▸ TRY IT
If a line in the entries includes "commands", show that line.
[Opening SOURCE DATA section]
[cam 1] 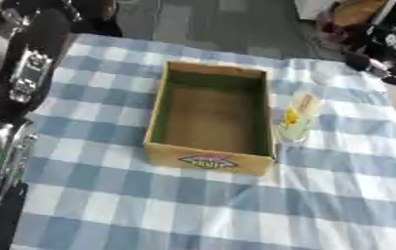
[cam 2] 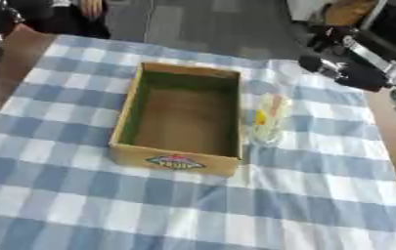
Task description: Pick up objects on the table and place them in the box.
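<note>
The box (cam 1: 209, 119) sits mid-cloth, a pale packet (cam 1: 297, 118) (yellow-marked) at its 3 o'clock; the right hand (cam 2: 348, 73), grip unreadable, hovers at 1 o'clock.

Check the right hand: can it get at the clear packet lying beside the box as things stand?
Probably yes: the right hand hangs over the table's right edge, and only bare checked cloth lies between it and the packet.

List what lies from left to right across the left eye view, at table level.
Left arm at the table's left edge → open cardboard box → clear packet with a yellow and orange label, lying just right of the box → right arm, at the upper right corner.
</note>
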`<state>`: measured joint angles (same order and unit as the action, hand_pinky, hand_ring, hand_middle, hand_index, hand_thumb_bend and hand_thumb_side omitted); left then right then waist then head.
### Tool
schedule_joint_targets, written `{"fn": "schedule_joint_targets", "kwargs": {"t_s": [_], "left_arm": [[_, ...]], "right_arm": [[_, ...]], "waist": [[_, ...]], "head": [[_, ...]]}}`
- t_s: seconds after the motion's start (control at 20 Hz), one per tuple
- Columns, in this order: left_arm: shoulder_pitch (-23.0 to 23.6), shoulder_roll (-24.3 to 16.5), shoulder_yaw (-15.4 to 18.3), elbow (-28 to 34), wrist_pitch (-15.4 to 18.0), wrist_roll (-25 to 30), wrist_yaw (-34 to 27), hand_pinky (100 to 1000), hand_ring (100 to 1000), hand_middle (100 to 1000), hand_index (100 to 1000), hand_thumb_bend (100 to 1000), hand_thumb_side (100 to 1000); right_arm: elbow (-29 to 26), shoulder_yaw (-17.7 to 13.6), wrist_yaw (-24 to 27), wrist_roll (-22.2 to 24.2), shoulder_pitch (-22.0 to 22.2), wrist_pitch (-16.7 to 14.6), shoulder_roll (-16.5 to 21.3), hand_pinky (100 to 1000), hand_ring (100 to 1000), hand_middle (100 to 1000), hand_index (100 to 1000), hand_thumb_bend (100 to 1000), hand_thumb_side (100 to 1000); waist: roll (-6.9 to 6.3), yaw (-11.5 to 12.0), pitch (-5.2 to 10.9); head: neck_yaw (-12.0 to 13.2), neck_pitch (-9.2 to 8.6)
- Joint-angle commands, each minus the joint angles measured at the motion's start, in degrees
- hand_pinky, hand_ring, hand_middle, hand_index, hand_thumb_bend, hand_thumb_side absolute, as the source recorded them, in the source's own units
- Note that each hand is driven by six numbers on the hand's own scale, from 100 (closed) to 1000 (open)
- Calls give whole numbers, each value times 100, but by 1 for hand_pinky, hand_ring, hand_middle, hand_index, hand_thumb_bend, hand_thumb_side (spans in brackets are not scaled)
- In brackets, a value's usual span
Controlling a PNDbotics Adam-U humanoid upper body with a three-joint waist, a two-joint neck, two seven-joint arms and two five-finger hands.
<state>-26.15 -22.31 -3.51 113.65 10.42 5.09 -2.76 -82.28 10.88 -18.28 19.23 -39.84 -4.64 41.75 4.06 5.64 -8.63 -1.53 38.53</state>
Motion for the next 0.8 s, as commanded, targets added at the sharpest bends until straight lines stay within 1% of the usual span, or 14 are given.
{"fn": "schedule_joint_targets", "kwargs": {"t_s": [0.05, 0.8], "left_arm": [[-93, -7, -14, 95, 6, 25, -32, 784, 720, 811, 908, 372, 788], [-113, -2, -14, 95, 12, 27, -37, 785, 722, 812, 908, 372, 786]], "right_arm": [[-11, -4, 54, 86, -133, -20, 24, 916, 787, 781, 966, 712, 1000], [60, 86, 498, 317, -96, 72, 19, 909, 785, 785, 986, 728, 1000]], "waist": [[2, 13, 99], [16, 44, 99]], "head": [[0, 8], [81, 0]]}}
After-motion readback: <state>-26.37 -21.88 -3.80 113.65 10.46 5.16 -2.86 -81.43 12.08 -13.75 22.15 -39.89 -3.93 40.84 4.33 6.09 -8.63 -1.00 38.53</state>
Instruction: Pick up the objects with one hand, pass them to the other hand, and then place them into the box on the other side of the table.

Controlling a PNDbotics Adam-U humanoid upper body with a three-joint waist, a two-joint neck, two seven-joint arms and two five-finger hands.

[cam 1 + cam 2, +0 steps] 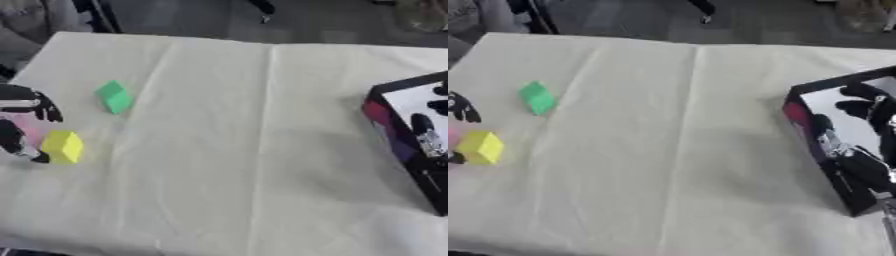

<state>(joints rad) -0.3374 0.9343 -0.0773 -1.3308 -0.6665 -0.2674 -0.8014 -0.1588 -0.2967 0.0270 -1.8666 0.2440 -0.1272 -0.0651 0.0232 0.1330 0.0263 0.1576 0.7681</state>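
The robot's left hand closes on a yellow block at the left edge of the cloth-covered table, its dark fingers curled around the block's left side, with something pink showing between them. A green block lies just beyond the yellow one, apart from it and untouched. The box, black-walled with a white floor, stands well to the right of the yellow block; the right hand hangs over it, fingers seemingly relaxed. For a clean pick, the left hand should likely seat the block squarely before lifting, then carry it toward mid-table for the hand-over, leaving the green block undisturbed.
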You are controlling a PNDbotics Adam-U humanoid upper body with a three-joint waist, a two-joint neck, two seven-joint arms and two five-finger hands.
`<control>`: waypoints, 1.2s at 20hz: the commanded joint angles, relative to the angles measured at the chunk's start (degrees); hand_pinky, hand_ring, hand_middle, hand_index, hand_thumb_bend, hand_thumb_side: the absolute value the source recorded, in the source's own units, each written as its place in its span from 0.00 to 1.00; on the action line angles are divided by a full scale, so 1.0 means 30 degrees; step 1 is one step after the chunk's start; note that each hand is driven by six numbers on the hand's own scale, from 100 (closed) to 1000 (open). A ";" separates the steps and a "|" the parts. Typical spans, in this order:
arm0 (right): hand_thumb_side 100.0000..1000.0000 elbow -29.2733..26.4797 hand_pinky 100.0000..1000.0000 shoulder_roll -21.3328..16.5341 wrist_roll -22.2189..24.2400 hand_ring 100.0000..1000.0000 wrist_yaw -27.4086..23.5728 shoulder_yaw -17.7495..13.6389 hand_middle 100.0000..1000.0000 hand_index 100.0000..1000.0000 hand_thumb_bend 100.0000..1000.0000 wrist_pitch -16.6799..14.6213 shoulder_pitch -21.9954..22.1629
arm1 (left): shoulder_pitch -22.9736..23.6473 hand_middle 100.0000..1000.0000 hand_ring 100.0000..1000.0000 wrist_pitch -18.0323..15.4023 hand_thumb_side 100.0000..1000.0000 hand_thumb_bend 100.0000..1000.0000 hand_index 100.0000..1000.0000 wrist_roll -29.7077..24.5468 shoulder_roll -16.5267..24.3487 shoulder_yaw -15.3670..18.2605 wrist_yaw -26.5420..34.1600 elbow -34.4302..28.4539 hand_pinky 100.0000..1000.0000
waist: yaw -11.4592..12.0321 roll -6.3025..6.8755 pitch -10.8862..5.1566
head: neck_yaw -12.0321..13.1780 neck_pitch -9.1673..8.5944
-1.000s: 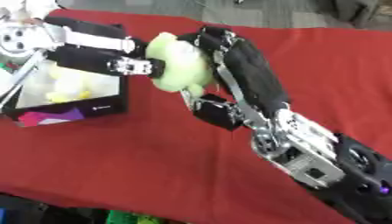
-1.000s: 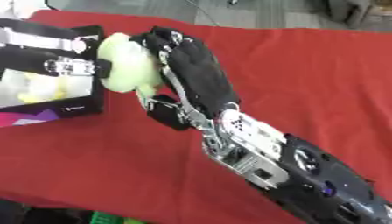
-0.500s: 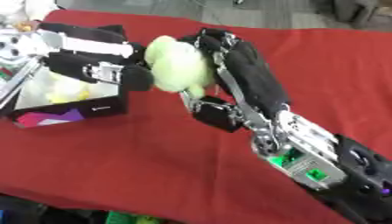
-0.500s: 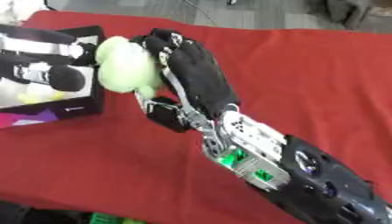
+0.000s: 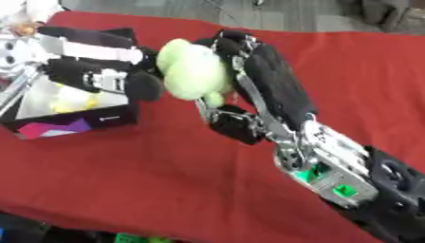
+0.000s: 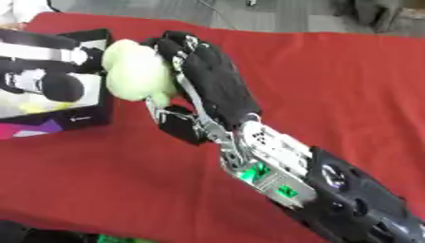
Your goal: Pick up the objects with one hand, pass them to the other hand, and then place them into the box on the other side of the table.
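Left eye view: the right robot hand comes in from the near right and holds a soft green toy up in the air, fingers curled round its right side. The toy is above the red counter, just right of the box. The left robot hand is right by the toy's left side, above the box. Its black fingertips look like they touch the toy, but I can't tell if its fingers are curled or straight. Inside the box there is already smth pale yellow.

Right eye view: same thing, seen a bit more from the right. The toy sits between the 2 hands, w/ the right robot hand wrapped on it and the left robot hand at the far left edge, over the box. The red counter shows no other toys waiting.

How far: I think the pick-up is done and the pass is about half way. Left to do: the left robot hand must take the toy, the right must let go, then the toy goes down into the box, which is v. close below.
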 commanded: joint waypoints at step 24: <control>0.00 0.0215 0.63 0.0001 -0.0323 0.41 -0.0748 0.0045 0.40 0.47 0.00 -0.1155 -0.0580 | -0.1048 0.77 0.95 0.1129 1.00 0.34 0.88 -0.0146 -0.1250 0.0566 -0.6684 0.0547 1.00 | 0.0027 0.0185 -0.0419 | 0.0269 -0.0252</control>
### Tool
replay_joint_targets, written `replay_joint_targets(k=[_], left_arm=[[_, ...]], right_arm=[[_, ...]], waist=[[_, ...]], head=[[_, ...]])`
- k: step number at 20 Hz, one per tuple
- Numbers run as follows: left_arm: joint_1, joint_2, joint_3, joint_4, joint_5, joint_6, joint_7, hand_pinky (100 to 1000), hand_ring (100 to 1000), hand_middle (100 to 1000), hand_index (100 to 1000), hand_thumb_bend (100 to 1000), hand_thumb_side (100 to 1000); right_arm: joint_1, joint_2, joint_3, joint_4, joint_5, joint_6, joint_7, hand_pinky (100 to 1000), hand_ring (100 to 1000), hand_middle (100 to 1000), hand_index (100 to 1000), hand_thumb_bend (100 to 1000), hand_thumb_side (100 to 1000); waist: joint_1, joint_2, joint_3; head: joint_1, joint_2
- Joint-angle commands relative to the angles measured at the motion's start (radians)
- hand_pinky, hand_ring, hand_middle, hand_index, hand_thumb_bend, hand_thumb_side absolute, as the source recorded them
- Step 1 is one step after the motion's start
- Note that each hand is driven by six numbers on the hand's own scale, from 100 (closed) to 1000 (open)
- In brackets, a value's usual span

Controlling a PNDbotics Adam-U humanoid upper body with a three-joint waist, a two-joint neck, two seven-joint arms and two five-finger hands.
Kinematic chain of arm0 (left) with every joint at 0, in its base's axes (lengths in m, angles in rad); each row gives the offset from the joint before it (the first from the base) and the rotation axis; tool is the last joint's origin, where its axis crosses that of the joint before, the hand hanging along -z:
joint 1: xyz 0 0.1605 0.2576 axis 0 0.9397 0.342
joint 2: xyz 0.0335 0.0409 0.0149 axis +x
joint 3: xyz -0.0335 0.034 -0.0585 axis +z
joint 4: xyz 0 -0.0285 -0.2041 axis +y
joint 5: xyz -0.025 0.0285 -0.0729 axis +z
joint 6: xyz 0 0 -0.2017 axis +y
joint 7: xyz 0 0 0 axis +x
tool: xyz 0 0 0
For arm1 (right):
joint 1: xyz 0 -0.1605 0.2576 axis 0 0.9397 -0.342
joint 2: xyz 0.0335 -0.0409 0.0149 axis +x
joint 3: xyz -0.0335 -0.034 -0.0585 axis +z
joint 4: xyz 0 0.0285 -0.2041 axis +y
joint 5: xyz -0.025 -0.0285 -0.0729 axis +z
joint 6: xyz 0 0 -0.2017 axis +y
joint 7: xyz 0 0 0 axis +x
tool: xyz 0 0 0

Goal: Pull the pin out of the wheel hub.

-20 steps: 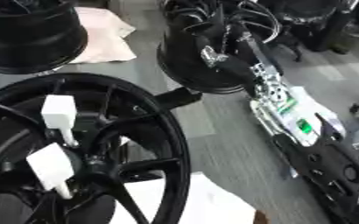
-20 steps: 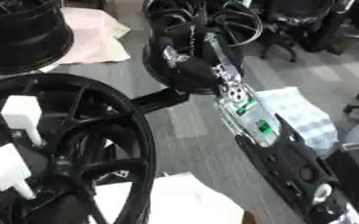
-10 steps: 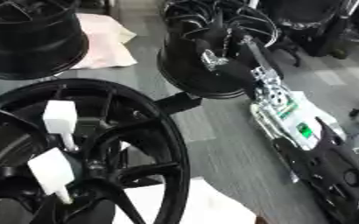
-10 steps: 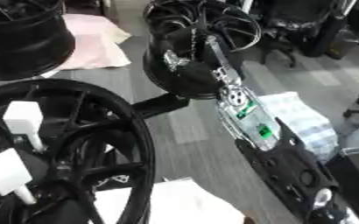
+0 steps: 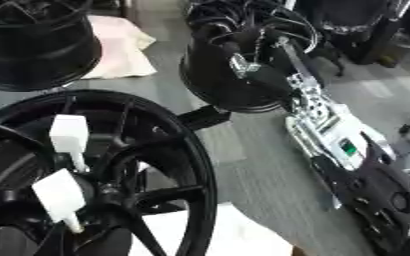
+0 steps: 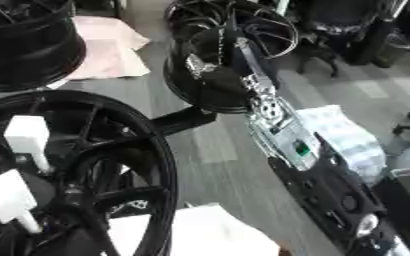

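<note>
A large black wheel hub (image 5: 112, 170) was seen filling the lower left of the frame, its spokes running in toward the centre. Two white block-headed pins were seen standing in it: an upper pin (image 5: 68, 136) at the left of the frame and a lower pin (image 5: 60, 196) below it, near the centre of the spokes. Neither pin was touched by a hand.

The right arm (image 5: 348, 155) was seen entering from the lower right corner and stretching diagonally toward the upper centre, silver and white along its forearm and black nearer the corner. The right hand (image 5: 243, 65) was found at the upper centre, well apart from both pins and in front of a second black wheel (image 5: 217, 90) lying beyond the hub. The hand showed only as dark shapes with a silver part against that dark wheel, so it could not be told whether its fingers were spread, pressed together or pinching anything.

A third black wheel (image 5: 33, 45) was seen in the upper left corner, with a pale cloth (image 5: 125, 47) just beside it. A white sheet (image 5: 243, 235) lay at the bottom centre, partly under the hub's rim. The left hand was shown in neither view.
</note>
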Motion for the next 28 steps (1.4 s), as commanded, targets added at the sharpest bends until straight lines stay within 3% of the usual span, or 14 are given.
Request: replay_joint_targets(k=[1,8,12,15,18,19,25,28], left_arm=[[0.002,0.033,0.003,-0.052,0.012,-0.007,-0.002,873,786,758,896,269,793],[0.165,0.035,0.007,-0.427,0.143,-0.074,0.047,860,764,731,862,259,744],[0.275,0.014,0.004,-0.702,0.197,-0.100,0.138,857,759,729,855,269,707],[0.330,-0.011,-0.010,-0.860,0.213,-0.080,0.232,856,757,728,856,271,695],[0.344,-0.020,-0.013,-0.917,0.211,-0.056,0.272,852,749,723,863,266,689],[0.337,-0.037,-0.015,-0.939,0.220,-0.062,0.286,852,747,721,863,264,690],[0.333,-0.184,-0.075,-0.994,0.313,-0.153,0.351,846,742,715,863,269,692],[0.335,-0.212,-0.089,-0.994,0.350,-0.195,0.333,846,741,714,863,269,696]], right_arm=[[-0.014,-0.023,-0.012,-0.020,0.010,-0.001,-0.002,715,661,558,624,261,186],[-0.020,-0.022,-0.019,-0.029,0.009,-0.004,-0.008,715,660,558,623,268,180],[-0.022,-0.020,-0.021,-0.037,0.007,-0.004,-0.012,715,660,558,623,270,177],[-0.024,-0.017,-0.022,-0.042,0.006,-0.004,-0.015,715,660,558,623,272,175],[-0.026,-0.015,-0.020,-0.046,0.006,-0.005,-0.015,715,660,558,623,281,169],[-0.029,-0.008,-0.019,-0.051,0.005,-0.006,-0.015,715,660,558,623,283,168],[-0.032,0.004,-0.023,-0.070,0.010,-0.008,-0.023,714,658,557,623,297,160],[-0.034,0.005,-0.022,-0.076,0.012,-0.007,-0.026,714,658,557,623,302,157]], waist=[[0.004,-0.016,0.005],[-0.017,-0.007,0.018],[-0.035,-0.004,0.028],[-0.045,-0.004,0.032],[-0.051,-0.007,0.028],[-0.063,-0.010,0.024],[-0.095,-0.020,0.017],[-0.103,-0.023,0.016]], head=[[0.013,0.003],[0.105,0.075],[0.137,0.083],[0.149,0.084],[0.157,0.085],[0.164,0.087],[0.135,0.088],[0.111,0.081]])
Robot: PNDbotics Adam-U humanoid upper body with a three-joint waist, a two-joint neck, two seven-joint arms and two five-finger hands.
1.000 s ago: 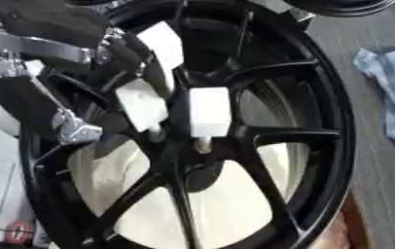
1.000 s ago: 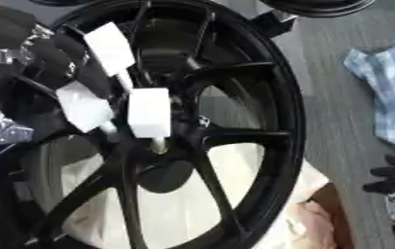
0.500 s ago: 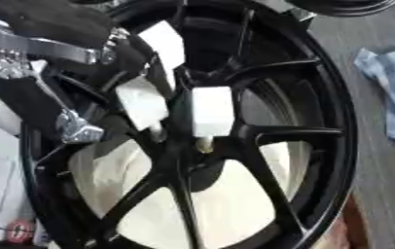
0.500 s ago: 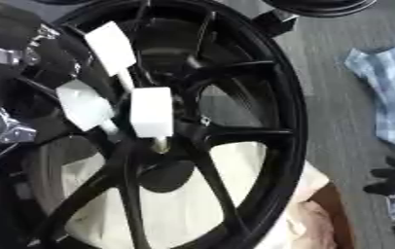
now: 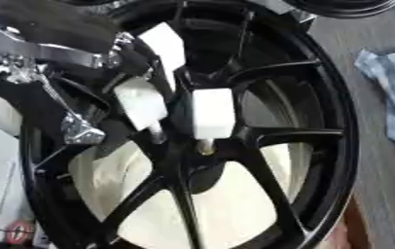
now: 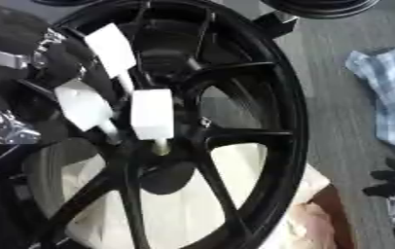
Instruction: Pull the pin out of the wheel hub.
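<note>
A large black wheel rim with several spokes fills both views. At its hub, a short pale pin sticks up. My left hand, black and silver with white fingertip pads, reaches in from the upper left. One pad rests directly on top of the pin, and a second pad lies beside it across a spoke. A third pad points up toward the rim's far side. No finger is seen curled round the pin. Part of my right hand shows dark at the lower right edge.
A blue-and-white checked cloth lies on the grey floor right of the rim. Pale cream sheeting shows through the spokes beneath the wheel. Another dark wheel sits at the top edge.
</note>
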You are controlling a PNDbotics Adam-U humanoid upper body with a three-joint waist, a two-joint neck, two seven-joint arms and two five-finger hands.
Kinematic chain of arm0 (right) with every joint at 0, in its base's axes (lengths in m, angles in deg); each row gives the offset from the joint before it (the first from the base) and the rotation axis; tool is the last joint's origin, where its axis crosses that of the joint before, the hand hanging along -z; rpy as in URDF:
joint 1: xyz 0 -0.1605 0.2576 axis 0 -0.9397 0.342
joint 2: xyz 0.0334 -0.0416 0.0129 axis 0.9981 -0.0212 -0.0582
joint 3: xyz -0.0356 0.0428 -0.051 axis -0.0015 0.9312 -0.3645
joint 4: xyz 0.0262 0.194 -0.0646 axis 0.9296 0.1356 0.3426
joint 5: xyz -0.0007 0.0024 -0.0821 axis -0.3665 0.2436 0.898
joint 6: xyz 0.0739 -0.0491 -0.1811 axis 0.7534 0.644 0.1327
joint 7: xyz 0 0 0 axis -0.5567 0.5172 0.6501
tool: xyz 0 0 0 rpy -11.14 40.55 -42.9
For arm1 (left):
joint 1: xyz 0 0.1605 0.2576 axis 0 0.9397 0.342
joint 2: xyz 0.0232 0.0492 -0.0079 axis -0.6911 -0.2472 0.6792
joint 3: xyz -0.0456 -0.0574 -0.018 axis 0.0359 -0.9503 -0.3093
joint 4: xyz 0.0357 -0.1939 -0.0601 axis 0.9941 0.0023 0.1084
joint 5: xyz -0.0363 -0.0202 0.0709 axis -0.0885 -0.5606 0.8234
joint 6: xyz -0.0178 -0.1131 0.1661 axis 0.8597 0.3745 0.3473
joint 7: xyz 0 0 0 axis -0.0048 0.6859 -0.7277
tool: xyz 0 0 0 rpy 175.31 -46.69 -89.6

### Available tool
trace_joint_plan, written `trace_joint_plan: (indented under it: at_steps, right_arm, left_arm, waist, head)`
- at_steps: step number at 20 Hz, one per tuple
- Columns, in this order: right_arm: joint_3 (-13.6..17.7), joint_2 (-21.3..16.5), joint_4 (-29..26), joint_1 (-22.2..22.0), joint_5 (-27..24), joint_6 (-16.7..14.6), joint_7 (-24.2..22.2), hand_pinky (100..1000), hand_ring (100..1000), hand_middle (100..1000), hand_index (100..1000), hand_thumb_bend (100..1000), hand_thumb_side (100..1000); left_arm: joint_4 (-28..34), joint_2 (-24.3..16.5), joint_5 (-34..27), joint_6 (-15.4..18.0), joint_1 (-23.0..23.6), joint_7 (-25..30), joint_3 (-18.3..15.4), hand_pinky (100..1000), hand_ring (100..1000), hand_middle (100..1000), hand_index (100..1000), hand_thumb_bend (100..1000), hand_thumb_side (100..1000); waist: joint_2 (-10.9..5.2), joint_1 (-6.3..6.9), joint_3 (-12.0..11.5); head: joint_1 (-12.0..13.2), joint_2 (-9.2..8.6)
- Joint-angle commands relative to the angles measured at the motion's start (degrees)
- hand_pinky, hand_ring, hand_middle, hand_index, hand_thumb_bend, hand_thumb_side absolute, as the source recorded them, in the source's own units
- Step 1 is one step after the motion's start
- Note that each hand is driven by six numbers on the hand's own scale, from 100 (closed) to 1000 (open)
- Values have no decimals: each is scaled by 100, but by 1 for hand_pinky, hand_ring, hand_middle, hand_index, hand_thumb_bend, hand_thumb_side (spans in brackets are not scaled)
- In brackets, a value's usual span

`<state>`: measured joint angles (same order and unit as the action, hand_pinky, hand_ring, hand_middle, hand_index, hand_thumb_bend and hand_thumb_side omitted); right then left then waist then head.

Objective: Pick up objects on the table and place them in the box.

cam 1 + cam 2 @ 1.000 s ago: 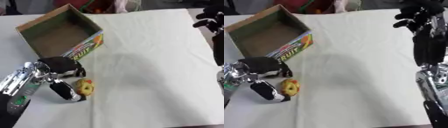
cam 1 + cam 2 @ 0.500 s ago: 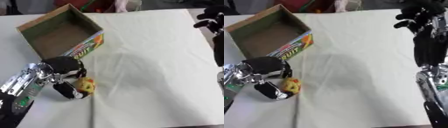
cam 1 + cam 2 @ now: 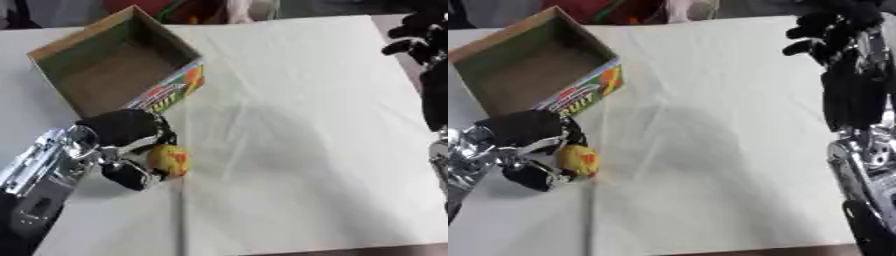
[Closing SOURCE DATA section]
▸ ANSWER BOX
- Joint-angle commands, each minus the joint angles measured at the motion's start, in degrees
- Joint-angle commands relative to the angles measured at the motion's start (radians)
- Joint-angle commands relative to the angles measured at the motion's start (degrees)

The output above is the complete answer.